Forum OpenACS Development: Should we continue to support PayflowPro?

I have a bug assigned to me containing a patch to update the Verisign PayflowPro module. But before I apply the patch, I wanted to get some opinions on whether we should continue to support this module at all.

As you can read in this thread: https://openacs.org/forums/message-view?message_id=93102 , the latest version of the Verisign SDK is statically linked with an older version of OpenSSL and causes our module to periodically crash AOLserver. Since Verisign has indicated that they don't intend to fix the problem, this situation is not likely to change. I'm wondering if we should therefore deprecate this module, rather than leaving it in the distribution and encouraging people to use it.

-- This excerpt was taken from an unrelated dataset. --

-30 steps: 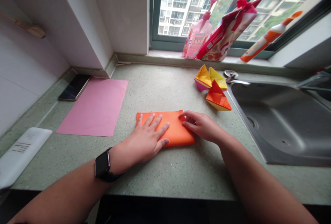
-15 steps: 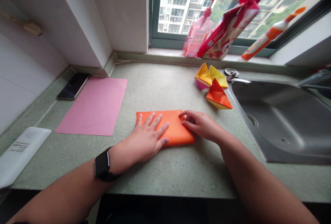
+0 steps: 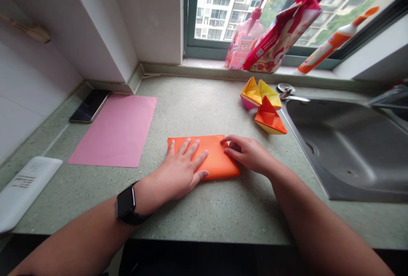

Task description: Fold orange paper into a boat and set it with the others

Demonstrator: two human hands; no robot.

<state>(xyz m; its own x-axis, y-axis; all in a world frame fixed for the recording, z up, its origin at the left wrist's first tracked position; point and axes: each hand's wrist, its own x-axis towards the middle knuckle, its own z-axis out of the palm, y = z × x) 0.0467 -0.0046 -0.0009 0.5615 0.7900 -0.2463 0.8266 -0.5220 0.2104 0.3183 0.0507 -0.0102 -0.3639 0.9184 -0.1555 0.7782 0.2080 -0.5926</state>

Thoughts? If folks are generally positive on this I'll make it a TIP.

I'm about to buy some SSL security certificates...

Given this attitude from SSL Certificate Authority Versign, does anyone recommend any other CA's that seem to be more open minded about supporting open source?

OT? You are right, Nagita Karunaratne. Back to topic.

OpenACS has a a working alternative, the AuthorizeNet gateway package[1]. Since alternatives exist for Verisign's other common offering, SSL Certificates[2], I say..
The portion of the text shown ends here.